HOW TO COMPLETE THIS TASK:
Records follow. Select each line holding "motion".

STORED DATA:
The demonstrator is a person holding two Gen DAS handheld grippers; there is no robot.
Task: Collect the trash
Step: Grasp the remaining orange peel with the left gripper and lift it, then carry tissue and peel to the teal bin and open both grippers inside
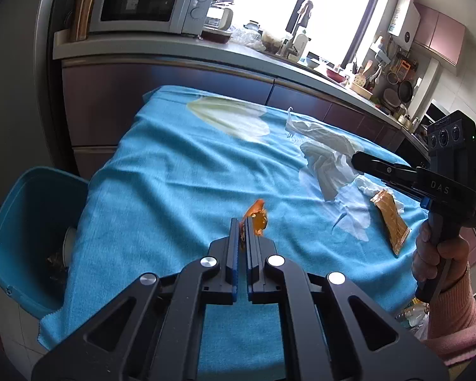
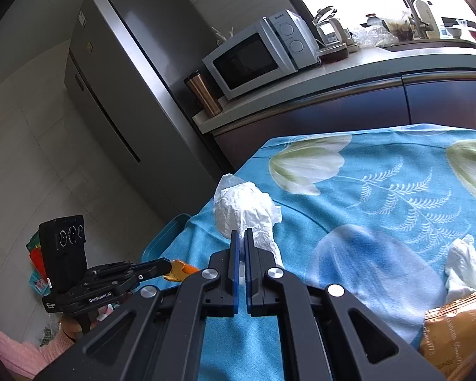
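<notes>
A small orange wrapper (image 1: 256,219) sticks up between the two fingers of the left gripper (image 1: 242,233), which pinch it over the near part of the blue flowered cloth (image 1: 161,171). The right gripper (image 2: 241,239) is squeezed tight on a crumpled white tissue (image 2: 244,206), holding it above the left edge of the cloth. More white tissue (image 1: 304,130) lies on the far right side of the cloth, and a gold snack packet (image 1: 392,219) lies flat near the right edge, close to another bit of tissue (image 2: 463,263). A blue bin (image 1: 25,222) sits on the floor at the left, just beside the hanging cloth. Far behind are a white microwave (image 1: 149,3) and a grey fridge (image 2: 120,73).
</notes>
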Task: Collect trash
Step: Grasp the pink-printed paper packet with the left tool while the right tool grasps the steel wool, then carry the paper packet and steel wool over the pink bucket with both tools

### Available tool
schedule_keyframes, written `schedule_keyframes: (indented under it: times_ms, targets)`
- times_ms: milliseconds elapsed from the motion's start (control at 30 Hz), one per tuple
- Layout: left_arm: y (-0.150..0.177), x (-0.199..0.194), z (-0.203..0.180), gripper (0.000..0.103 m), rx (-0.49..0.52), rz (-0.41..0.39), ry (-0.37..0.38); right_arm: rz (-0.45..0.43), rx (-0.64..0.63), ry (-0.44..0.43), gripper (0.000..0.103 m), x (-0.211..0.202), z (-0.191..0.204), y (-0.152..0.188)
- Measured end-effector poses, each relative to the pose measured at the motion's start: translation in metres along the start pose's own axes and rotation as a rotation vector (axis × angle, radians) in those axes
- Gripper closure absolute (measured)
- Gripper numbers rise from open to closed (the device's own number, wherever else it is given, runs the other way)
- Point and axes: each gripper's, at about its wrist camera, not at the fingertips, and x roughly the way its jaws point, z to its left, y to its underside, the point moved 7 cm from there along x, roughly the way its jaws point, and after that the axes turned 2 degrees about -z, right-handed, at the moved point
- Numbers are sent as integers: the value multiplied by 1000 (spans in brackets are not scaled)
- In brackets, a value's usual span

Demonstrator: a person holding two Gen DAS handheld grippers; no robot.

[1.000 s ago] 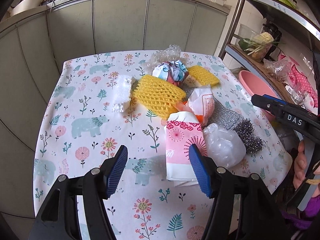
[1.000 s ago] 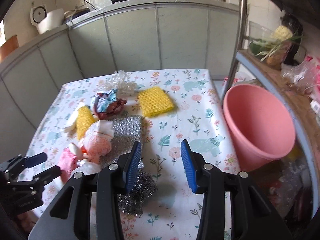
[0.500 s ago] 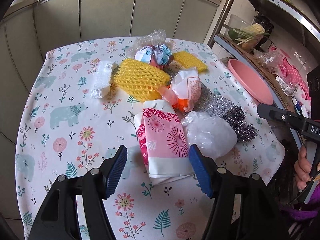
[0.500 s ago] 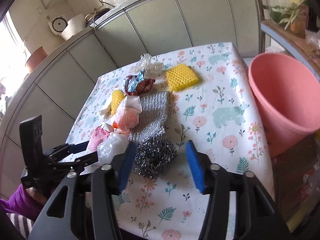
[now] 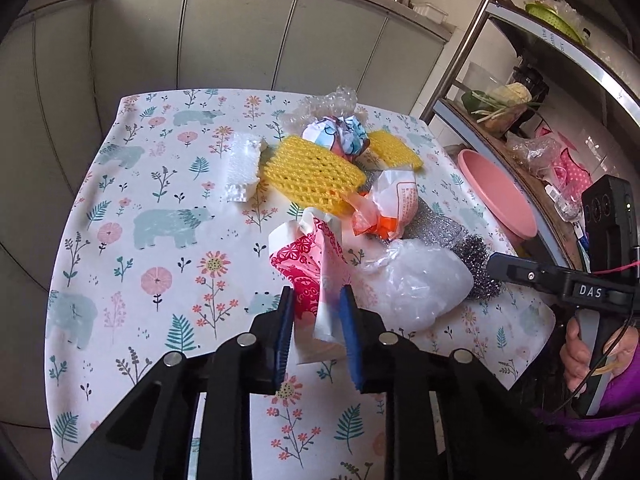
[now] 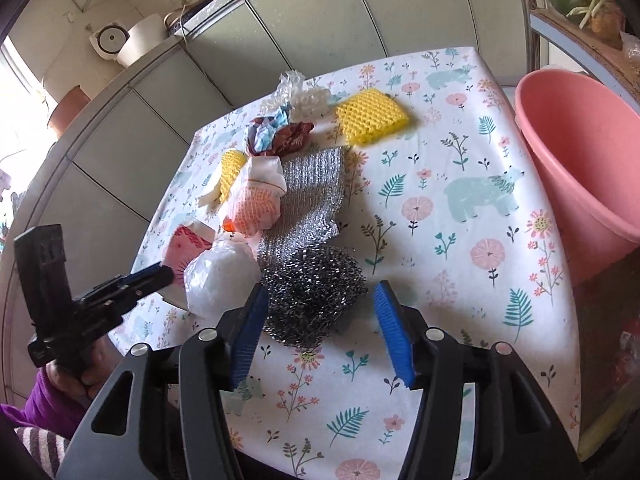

RESULT OF THE TASK:
- times_ms: milliseconds elapsed from the motion's start (control at 30 Hz), one per tuple
- Measured end-effector poses, each relative to the pose measured at the motion's start: translation in metres along the start pose's own axes and rotation as a rotation vector (axis × angle, radians) in those axes

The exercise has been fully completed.